◆ **THE TASK**
Could you retype the listing beneath, keeping each line exactly as it is?

◆ **SUPPLIED MATERIAL**
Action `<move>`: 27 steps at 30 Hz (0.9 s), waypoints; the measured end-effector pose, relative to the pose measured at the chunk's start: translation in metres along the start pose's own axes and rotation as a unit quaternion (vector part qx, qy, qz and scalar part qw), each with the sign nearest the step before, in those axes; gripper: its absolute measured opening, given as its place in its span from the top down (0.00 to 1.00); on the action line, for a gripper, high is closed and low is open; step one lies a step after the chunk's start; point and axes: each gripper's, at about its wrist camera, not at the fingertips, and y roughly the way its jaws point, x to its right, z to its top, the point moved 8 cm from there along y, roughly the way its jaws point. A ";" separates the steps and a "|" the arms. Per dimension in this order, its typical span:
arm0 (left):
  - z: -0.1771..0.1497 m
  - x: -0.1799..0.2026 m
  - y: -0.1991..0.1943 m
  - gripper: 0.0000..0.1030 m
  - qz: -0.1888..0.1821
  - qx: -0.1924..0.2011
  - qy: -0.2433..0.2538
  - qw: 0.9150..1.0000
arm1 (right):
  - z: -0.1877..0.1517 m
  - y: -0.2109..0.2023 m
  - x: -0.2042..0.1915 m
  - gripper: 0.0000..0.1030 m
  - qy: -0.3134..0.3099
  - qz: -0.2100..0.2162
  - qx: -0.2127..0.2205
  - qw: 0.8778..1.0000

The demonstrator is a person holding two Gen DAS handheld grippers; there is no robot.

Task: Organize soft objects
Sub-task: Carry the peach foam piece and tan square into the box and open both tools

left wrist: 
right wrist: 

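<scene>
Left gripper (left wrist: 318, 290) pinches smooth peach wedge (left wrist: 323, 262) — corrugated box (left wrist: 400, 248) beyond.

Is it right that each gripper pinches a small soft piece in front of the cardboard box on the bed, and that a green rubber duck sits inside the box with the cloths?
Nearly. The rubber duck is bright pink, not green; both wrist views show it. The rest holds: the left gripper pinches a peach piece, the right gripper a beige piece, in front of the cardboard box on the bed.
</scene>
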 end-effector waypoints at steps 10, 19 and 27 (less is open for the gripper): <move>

◆ **ANSWER BELOW**
Action `<move>`: 27 steps at 30 Hz (0.9 s), waypoints; the measured end-effector pose, relative to the pose measured at the chunk's start: translation in metres along the start pose's own axes and rotation as a unit quaternion (vector part qx, qy, qz and scalar part qw), each with the sign nearest the step before, in those axes; gripper: its absolute measured opening, given as its place in its span from the top down (0.00 to 1.00); on the action line, for a gripper, high is closed and low is open; step one lies a step after the chunk's start; point and axes: each gripper's, at about its wrist camera, not at the fingertips, and y roughly the way its jaws point, x to its right, z to its top, the point moved 8 cm from there along y, roughly the way its jaws point. A ";" separates the steps and a "|" the arms. Per dimension in this order, its typical span:
arm0 (left):
  - z: -0.1771..0.1497 m
  - x: -0.1799..0.2026 m
  - y: -0.1991..0.1943 m
  - gripper: 0.0000..0.1030 m
  - qz: -0.1888..0.1821
  - qx: -0.1924..0.2011
  - qy: -0.2433..0.2538
  - qw: 0.9150..1.0000
arm1 (right):
  - z: -0.1877..0.1517 m
  - y: -0.2109..0.2023 m
  - x: -0.2042..0.1915 m
  - gripper: 0.0000..0.1030 m
  - qy: -0.3134..0.3099
  - qz: -0.2100..0.2162
  - qx: -0.2127..0.2205
  - qw: 0.8778..1.0000

The demonstrator is a person holding two Gen DAS handheld grippers; there is no robot.

Task: Organize soft objects
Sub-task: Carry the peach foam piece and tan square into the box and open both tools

left wrist: 
right wrist: 

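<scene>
Left gripper (left wrist: 318, 290) pinches smooth peach wedge (left wrist: 323, 262) — corrugated box (left wrist: 400, 248) beyond.

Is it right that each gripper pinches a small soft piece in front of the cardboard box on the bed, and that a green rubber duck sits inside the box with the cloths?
Nearly. The rubber duck is bright pink, not green; both wrist views show it. The rest holds: the left gripper pinches a peach piece, the right gripper a beige piece, in front of the cardboard box on the bed.
</scene>
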 end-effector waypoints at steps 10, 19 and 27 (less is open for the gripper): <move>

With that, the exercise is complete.